Aspettando Sanremo 2015 (speciale week end) - Vallette, La storia
16 gennaio 2015
Non si poteva aspettare una settimana per iniziare a parlare delle vallette di questo Sanremo2015. Quindi l'edizione speciale di questo week-end è dedicata ad un breve excursus storico sulle donne di Sanremo che hanno segnato le tappe della presenza femminile al festival: 
Vallette - la storia- 1991 Edwige Fenech: la prima vera valletta, esperta di tante cose tranne che di musica;
- 1992 Milly, Alba e Brigitte Nielsen: l'anno dell'abbondanza;
- 1995 Anna Falchi e Claudia Koll: da cui nasce il proverbio "la mora e la bionda...(punto)";
- 1999 Letizia Casta: apre le danze al fenomeno delle "oriunde", l'anno dopo infatti arriva Inés Sastre e poi Vanessa Incontrada (etc tec);
- 1999 il caso Dulbecco: a fianco di Letizia Casta, Fazio vuole il premio nobel per la medicina del 1975 (per dare equilibrio forse?);
- 2009 Maria De Filippi: dopo Dulbecco un altro uomo di successo;
- 2011 Belén Rodriguez: dobbiamo dire qualcosa a parte "farfalla"?  Curiosità: in spagnolo Belen significa presepe. 
Insomma negli anni della nostra gioventù noi bambine non è che avessimo tante scelte: a parte Dulbecco e De Filippi, il messaggio era "sii gnocca! Bionda o mora scegli tu, ma meglio bionda". Ecco, io un anno mi son sentita un pò Veronica Pivetti, ma non ditelo a nessuno.

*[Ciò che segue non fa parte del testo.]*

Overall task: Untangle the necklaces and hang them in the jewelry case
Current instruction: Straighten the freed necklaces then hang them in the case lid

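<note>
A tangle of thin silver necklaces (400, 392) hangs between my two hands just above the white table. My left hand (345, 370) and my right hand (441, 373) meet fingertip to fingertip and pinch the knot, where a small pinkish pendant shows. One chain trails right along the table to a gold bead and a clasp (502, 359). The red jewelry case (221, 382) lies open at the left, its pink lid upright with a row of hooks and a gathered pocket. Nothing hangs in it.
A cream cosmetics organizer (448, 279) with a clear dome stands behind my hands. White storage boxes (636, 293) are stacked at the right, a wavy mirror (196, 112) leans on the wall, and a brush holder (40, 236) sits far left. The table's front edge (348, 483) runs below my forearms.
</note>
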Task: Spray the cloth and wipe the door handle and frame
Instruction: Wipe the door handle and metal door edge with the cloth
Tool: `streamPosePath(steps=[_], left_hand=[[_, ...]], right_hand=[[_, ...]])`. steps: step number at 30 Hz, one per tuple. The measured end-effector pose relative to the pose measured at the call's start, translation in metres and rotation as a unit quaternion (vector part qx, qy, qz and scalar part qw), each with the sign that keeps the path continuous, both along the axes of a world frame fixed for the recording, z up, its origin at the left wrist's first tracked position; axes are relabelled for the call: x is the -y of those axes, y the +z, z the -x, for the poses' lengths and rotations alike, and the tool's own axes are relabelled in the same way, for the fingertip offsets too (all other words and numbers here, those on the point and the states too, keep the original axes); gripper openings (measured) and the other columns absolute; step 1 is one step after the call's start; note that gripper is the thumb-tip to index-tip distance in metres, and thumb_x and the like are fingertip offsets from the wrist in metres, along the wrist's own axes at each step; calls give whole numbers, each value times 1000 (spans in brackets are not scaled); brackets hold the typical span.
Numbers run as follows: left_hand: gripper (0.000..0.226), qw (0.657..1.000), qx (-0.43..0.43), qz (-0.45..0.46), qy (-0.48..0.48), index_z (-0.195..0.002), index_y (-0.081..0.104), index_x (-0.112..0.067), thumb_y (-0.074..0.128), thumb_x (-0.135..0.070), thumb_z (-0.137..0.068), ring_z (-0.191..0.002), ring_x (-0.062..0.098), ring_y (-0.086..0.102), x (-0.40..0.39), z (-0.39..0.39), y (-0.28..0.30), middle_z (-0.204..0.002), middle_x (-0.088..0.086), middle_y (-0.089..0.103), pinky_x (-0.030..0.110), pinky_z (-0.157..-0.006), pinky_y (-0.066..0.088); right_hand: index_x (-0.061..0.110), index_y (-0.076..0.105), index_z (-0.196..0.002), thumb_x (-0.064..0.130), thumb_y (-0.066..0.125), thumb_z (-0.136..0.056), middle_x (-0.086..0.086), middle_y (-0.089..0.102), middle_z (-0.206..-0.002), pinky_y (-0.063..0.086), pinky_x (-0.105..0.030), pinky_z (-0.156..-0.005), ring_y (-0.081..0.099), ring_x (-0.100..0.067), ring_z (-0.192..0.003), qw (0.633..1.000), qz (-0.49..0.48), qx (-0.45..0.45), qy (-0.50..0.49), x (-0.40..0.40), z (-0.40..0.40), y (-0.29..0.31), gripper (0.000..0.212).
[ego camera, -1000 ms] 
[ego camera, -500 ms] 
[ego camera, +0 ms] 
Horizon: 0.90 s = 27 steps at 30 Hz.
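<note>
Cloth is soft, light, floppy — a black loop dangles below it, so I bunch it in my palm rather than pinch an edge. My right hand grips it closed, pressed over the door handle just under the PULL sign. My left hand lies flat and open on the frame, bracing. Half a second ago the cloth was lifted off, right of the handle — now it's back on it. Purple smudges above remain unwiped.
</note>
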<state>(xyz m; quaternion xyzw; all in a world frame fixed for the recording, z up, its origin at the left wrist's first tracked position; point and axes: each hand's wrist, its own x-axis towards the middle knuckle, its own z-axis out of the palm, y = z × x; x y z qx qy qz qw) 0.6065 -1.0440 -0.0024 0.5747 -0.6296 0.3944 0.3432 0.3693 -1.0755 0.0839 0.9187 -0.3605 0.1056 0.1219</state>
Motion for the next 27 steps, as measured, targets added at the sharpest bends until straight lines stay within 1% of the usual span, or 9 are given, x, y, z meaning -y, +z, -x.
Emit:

Delle vallette di quest'anno avremo modo di parlare meglio settimana prossima, per ora un sonetto, da loro ispirato, del nostro Suso, l'inviato della riviera dei fioristi (in collaborazione con Giorgia)
La bionda e la mora 
la bella e la simpatica
la formosa e l'androgina
la fidanzata ideale e la ribelle. 
E poi, e poi 
E poi
sarà con Emma e Arisa.
 

Consiglio di stile: Clotes suggerisce un ritorno all'eleganza delle tv in bianco e nero, quando la valletta era più cantante che presenza scenica. Non dico la Callas, basterebbe mia zia Maria. Classe '35, poliedrica cantante e imprenditrice, che vanta (oltre a un inizio da salumiera) un microfono d'oro Rai, quando ancora la tv non c'era.